L’architecte est un individu qui conçoit pour d’autres que lui. Il doit explorer leurs propres relations à l’habiter, et révéler leurs potentialités : il est le garant de la traduction d’un immuable. Son plus grand défi est de protéger et d’émouvoir, sans figer.

Si je vous demande de faire l’exercice de vous remémorer un souvenir marquant, avec comme condition qu’il soit bienheureux, vous risquez de prendre un peu de temps pour optimiser votre réflexion. Pourtant, quand vous l’aurez trouvé, il sera alors facile de communiquer l’exceptionnalité de ce moment, de cet instant ou de cette récurrence. Bien souvent, il sera devenu pour vous mémorable grâce à un fait mineur, un détail étonnant, parfois excessif : un imprévu. C’est autour de cette donnée que votre mémoire a construit la géométrie du reste de l’histoire : une grande partie est déformée par la perception du contexte mais cette chose là, elle, est intacte. Par sa présence centrale, elle peut être décrite de manière précise et contient la puissance de l’image mémorable. D'elle se dégage une vision, des sensations et des émotions : le terreau le plus fertile pour une matière à projet. L’instabilité qui a retenu votre attention s’est transformée en une image positive et bienfaisante. De l’imprévu a jailli le bénéfique.

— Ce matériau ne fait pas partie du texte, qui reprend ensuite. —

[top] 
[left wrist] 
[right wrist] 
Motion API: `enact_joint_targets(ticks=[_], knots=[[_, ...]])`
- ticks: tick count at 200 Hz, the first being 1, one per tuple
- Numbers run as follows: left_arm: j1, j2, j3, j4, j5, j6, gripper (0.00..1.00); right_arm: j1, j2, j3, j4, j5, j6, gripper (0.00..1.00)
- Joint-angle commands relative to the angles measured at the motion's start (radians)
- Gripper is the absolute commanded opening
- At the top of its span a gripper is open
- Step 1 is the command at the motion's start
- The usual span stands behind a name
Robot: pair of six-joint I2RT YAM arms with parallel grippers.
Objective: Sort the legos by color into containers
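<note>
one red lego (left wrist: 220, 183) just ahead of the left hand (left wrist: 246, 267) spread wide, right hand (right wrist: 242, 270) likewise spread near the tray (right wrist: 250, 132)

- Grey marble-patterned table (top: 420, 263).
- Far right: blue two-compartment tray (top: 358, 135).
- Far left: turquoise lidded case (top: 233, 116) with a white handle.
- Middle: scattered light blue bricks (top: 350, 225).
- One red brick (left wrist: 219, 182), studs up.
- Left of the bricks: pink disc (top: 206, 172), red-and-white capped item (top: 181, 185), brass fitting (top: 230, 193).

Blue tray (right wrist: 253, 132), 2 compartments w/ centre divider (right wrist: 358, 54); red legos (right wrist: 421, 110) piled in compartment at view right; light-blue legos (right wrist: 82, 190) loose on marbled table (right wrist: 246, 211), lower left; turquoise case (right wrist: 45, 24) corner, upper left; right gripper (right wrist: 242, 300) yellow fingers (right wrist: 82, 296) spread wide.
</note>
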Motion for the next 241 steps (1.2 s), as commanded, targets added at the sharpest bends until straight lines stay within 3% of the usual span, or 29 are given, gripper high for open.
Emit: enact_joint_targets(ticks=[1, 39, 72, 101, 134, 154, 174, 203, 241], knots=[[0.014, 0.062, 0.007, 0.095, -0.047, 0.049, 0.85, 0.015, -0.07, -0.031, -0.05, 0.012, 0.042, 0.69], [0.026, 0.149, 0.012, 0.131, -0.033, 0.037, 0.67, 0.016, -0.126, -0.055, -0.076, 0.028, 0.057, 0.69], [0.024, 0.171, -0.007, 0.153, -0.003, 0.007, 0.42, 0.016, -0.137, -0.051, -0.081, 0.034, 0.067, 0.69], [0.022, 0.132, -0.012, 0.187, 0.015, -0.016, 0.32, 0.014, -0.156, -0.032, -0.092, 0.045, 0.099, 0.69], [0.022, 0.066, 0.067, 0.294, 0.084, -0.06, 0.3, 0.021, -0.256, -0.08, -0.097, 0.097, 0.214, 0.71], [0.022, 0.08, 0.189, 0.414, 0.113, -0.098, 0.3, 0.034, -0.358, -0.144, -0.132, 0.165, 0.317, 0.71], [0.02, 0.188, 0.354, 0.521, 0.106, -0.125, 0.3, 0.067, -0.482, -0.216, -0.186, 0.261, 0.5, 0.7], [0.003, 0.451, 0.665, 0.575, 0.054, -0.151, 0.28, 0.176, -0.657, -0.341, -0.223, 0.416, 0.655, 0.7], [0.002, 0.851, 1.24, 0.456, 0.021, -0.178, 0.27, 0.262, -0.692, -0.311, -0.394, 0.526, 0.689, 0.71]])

Dans l’enseignement que nous co-animons avec Gilles Marty en troisième année de licence à l’ENSA de Grenoble, en France, nous nous servons de cette matière personnelle et unique à chacun avec nos étudiants pour leur permettre d’exprimer leur plein potentiel créatif.

De son voyage scolaire en France, Claudelle, québécoise, retient cette soirée pluvieuse de septembre. Elle est à Dijon, exténuée par une longue journée d’arpentage à travers la ville. Dans sa chambre d'hôtel, elle s'effondre sur son lit et pourtant ne peut trouver le sommeil. Sa fenêtre est placée à coté de l’enseigne qui scintille d’un néon jaune ardent : lumières éteintes, la pièce est baignée du halo acide, marque de l’établissement. Les phases d’émotions se succèdent : colère, panique, pleurs. Quand elle décide de placer des écouteurs sur ses oreilles, la chanson Paranoid Android de Radiohead se répète inlassablement. Petit à petit, entre somnolence et semi-conscience, elle plonge dans un état méditatif. Elle monte, descend, tombe ; l’immersion semble infinie. Combien de temps cela dure, nul ne le sait. À son réveil, Claudelle prendra la mesure du voyage spatio-temporel qu’elle a effectué, et en ressortira transformée. Un bout de la cinquième dimension l’a effleurée.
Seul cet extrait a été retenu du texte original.